His investigative work leads him to Amie Vreeken, a professional mermaid performer from Las Vegas, on Facebook.

“'Hey I think my neighbor found your phone at the beach,'” he says recounting a Facebook Messenger conversation. “And she writes back, ’OMG are you kidding! That’s amazing!’ And we just went on from there,” he said.

She even has her own YouTube page.

“I’m kind of all in on the mermaid thing,” Vreeken said. She goes to Delray Beach, Florida every couple of months to visit a friend.
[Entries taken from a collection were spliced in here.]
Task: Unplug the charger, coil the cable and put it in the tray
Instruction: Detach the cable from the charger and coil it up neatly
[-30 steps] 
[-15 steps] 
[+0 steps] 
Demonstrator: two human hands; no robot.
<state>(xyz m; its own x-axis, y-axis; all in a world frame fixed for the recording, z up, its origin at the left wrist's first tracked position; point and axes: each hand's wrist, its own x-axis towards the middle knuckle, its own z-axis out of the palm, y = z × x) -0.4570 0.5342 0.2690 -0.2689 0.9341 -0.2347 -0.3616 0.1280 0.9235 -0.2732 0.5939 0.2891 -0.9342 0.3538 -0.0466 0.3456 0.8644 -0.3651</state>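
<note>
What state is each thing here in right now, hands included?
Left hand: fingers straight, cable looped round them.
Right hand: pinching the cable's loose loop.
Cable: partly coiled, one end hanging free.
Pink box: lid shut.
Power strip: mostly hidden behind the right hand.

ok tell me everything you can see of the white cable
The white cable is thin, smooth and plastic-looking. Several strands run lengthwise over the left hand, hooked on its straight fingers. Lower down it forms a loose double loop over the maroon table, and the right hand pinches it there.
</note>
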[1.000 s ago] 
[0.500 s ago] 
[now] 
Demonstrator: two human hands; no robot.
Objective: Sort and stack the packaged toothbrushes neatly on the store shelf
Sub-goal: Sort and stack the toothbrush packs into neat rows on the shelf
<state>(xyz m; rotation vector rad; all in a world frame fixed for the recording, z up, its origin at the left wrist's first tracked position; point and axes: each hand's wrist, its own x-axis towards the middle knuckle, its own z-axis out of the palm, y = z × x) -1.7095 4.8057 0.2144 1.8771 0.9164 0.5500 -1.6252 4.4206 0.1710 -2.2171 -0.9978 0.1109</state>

Back in early February, they were kayaking when a wave hit her boat, knocking her iPhone 8 in the water.

Even with a waterproof metal detector, she couldn’t find it.

“Seventy-seven days, 77 days since the second it was in the water until we got the call that someone had found my phone,” she said.

The key picture is Amie with her four kids, all in nautical attire. Protecting the phone, a cheap case she bought right before they went kayaking. “That little $10 case, I wrote a good review on Amazon for it. The title is ‘77 days in the ocean, phone okay,’” she said.

With Amie back in town, the four agreed to meet in front of CBS12's cameras, near where the phone went missing.

“Ahhh, it’s really my phone!” Vreeken said, holding it up.

Without the sharp eye of the Martins, the technological skill of Devron and the unique mermaid profession for Amie, the phone would probably still be churning in the surf.

“Good deeds come back to you tenfold,” Lawton Martin said.

“It’s a great story to tell,” Richardson said.

“Everybody needs a little something happy and especially since we’ve been so isolated for so long, to have some random excuse to meet really cool people and have something like that to bring the community together was really amazing,” Vreeken said.